I think the sad truth is that there is no way to predict the future. nobody could predict what happened with the swiss franc for instance. the swiss national bank even went on record some days before the event to say that there would be no major changes! i think the best that we can do is to follow market research and good analysis closely. I myself am more of a fundamental fan…

Look to see whether the bulls or bears are hurting.

Whoever’s hurting, hurt them some more.

Reflexivity. Soros.

The New Paradigm for Financial Markets
Alchemy of Finance

“In foreign exchange… a sustained price movement can be self-validating, because of its impact on domestic price levels.” -George Soros [I]The Alchemy of Finance[/I] page 30

-Adrian

Predicting a collapse is far beyond my capabilities.

Paul Tudor Jones did an amazing job of it in 1987 but that is far from the norm of even the best hedge fund managers.
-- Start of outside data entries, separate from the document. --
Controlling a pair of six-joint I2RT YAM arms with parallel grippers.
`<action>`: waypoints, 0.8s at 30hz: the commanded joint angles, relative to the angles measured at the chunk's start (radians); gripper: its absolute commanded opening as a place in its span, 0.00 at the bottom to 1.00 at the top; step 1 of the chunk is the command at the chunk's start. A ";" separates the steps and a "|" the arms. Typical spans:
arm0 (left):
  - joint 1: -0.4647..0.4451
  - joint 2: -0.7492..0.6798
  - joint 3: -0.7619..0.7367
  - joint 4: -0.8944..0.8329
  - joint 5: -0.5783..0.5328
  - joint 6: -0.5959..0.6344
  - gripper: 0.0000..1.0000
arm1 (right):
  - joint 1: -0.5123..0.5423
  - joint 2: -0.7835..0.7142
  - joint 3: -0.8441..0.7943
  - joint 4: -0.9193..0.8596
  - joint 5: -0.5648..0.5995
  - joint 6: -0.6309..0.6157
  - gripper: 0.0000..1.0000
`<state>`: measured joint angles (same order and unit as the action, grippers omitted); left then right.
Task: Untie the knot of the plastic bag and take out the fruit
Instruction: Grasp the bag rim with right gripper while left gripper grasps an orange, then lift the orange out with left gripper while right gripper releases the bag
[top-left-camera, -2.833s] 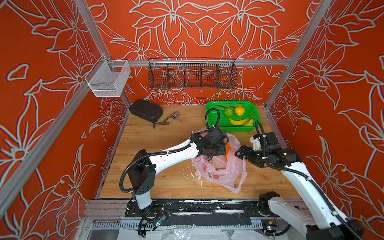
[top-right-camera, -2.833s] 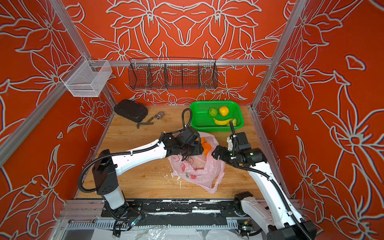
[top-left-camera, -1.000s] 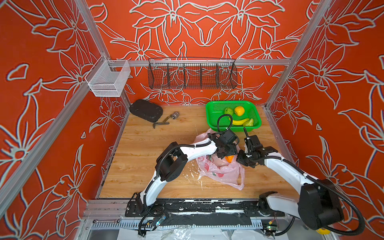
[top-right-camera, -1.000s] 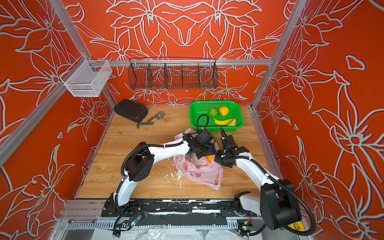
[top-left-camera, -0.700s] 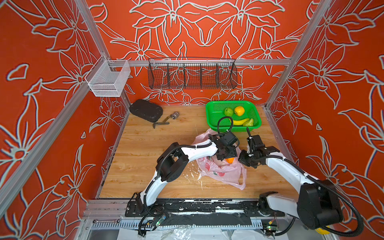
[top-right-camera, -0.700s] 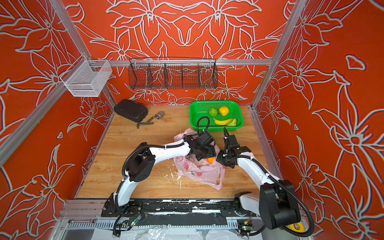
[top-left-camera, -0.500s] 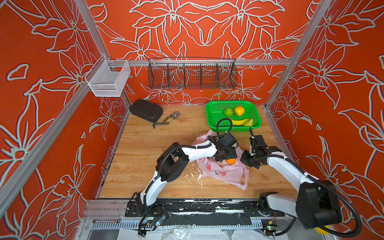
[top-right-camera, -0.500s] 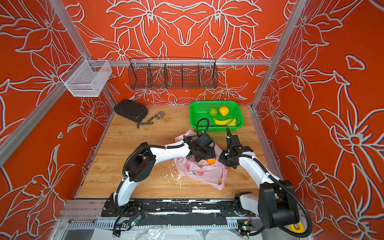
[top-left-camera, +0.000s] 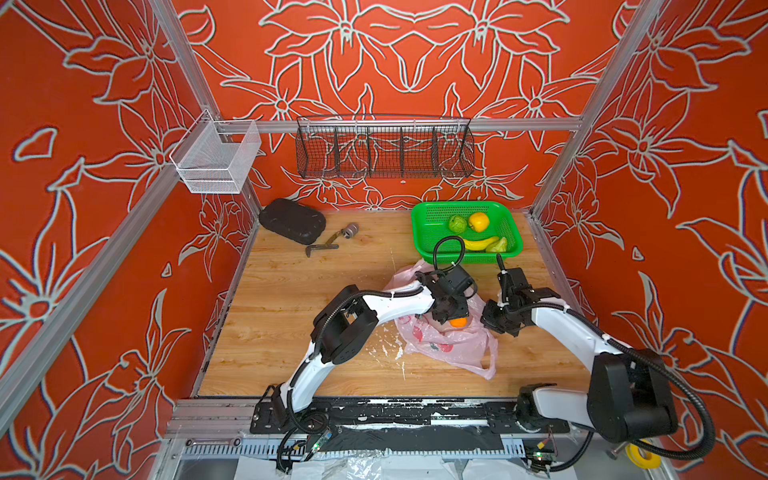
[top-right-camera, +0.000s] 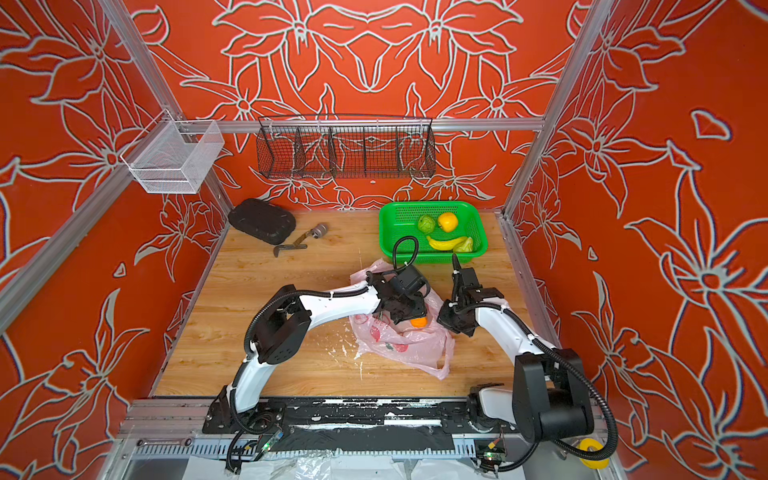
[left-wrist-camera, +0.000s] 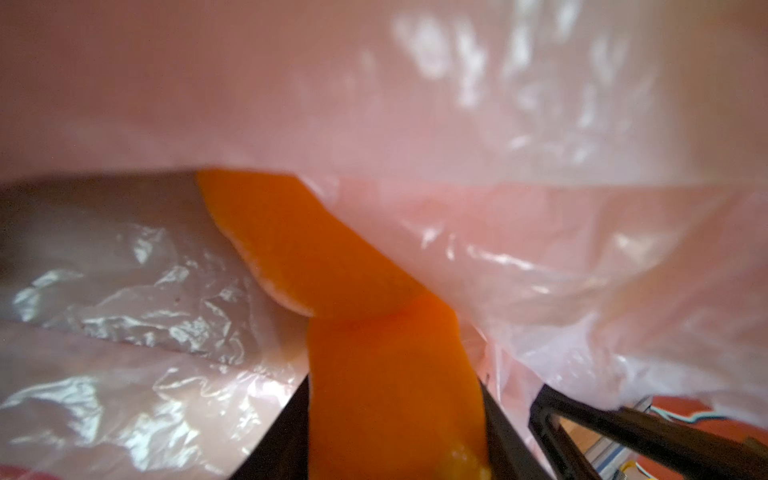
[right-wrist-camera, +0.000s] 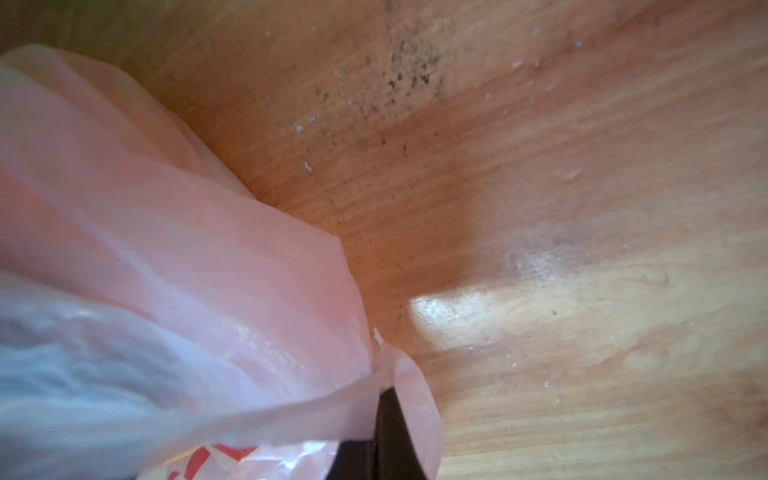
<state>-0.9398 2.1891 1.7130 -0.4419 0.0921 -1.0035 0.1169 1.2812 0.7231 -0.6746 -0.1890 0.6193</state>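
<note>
The pale pink plastic bag (top-left-camera: 449, 347) (top-right-camera: 405, 347) lies crumpled on the wooden table, its mouth facing the back. My left gripper (top-left-camera: 451, 318) (top-right-camera: 410, 318) reaches into that mouth. In the left wrist view its black fingers (left-wrist-camera: 291, 432) clasp an orange fruit (left-wrist-camera: 390, 374) (top-left-camera: 458, 322) (top-right-camera: 418, 322), and a second orange (left-wrist-camera: 299, 241) lies behind it under the bag's film (left-wrist-camera: 457, 104). My right gripper (top-left-camera: 488, 319) (top-right-camera: 446, 319) (right-wrist-camera: 388, 436) is shut on the bag's rim (right-wrist-camera: 166, 249), just right of the opening. No knot shows.
A green basket (top-left-camera: 424, 245) (top-right-camera: 388, 245) at the back right holds a green fruit (top-left-camera: 457, 223), a yellow-orange one (top-left-camera: 478, 221), a banana (top-left-camera: 478, 243) and another green piece. A black pad (top-left-camera: 292, 220) and a metal tool (top-left-camera: 328, 245) lie back left. Wire baskets (top-left-camera: 384, 149) hang on the wall.
My left gripper has sunk a little deeper into the bag's mouth and closed round the orange. The right gripper has drawn the bag's rim slightly to the right.
</note>
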 joint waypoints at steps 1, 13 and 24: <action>0.004 -0.066 0.000 -0.034 -0.008 0.008 0.50 | -0.008 0.007 0.024 -0.035 0.002 -0.001 0.00; 0.006 -0.242 -0.030 -0.041 0.032 0.045 0.50 | -0.019 -0.154 0.144 -0.137 -0.035 0.020 0.48; 0.077 -0.426 0.054 0.034 0.084 0.021 0.46 | -0.046 -0.443 0.301 0.016 -0.085 -0.046 0.84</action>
<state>-0.9051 1.8027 1.7145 -0.4431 0.1436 -0.9649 0.0780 0.8829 1.0229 -0.7525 -0.2451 0.6189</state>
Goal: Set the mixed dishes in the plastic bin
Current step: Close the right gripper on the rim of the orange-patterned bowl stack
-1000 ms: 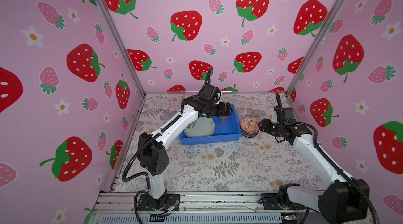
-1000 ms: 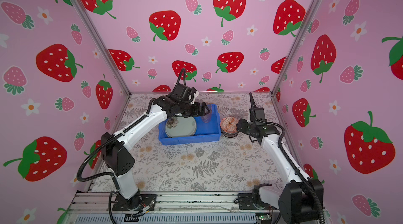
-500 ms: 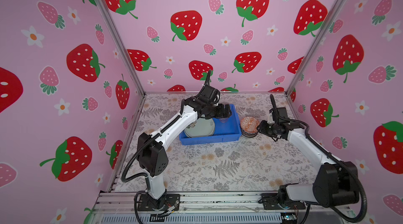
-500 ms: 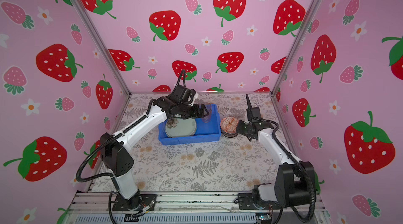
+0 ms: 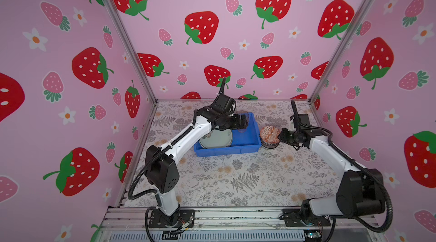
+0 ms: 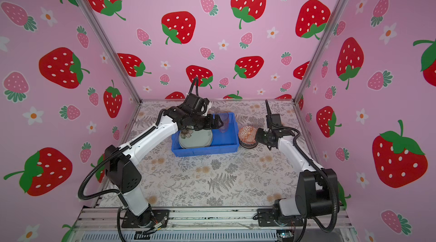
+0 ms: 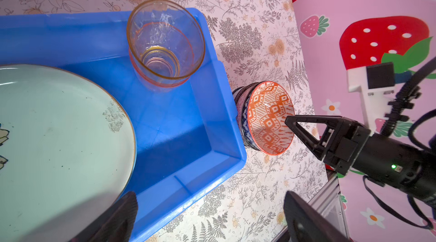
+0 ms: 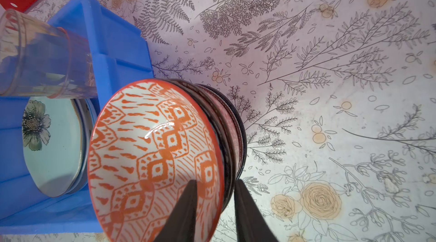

Robert Schiller has been screaming about the eminent collapse of the S&P for a couple of years, as it continues to soar higher and higher. Dr. Schiller among his many accomplishments correctly predicted the collapse of the U.S. housing market a year in advance, but few heeded his advice. He also has a Nobel prize in economics so I can safely say he is a smart fellow. But greed deafens one to the voice of the sage.

The best I can do is prepare and protect my account for a large correction:

Use of a stop loss being item one.

Adjusting the limits on my broker’s software to minimize the chance of my stop being completely passed over in a fast market.

Staying away from certain markets that are too risky for my taste.

Never chasing a price. Staying disciplined about the set-ups I want to see before entering a trade.

Using a broker that will honour their stops. The CHF SNB debacle really showed which brokers backed their clients in the aftermath and those that were riding on the edge financially.

Ultimately being prepared to switch directions and climb on board the market collapse for profits. After all somebody has to be on the other side of all those bad trades and profiting , might as well be you.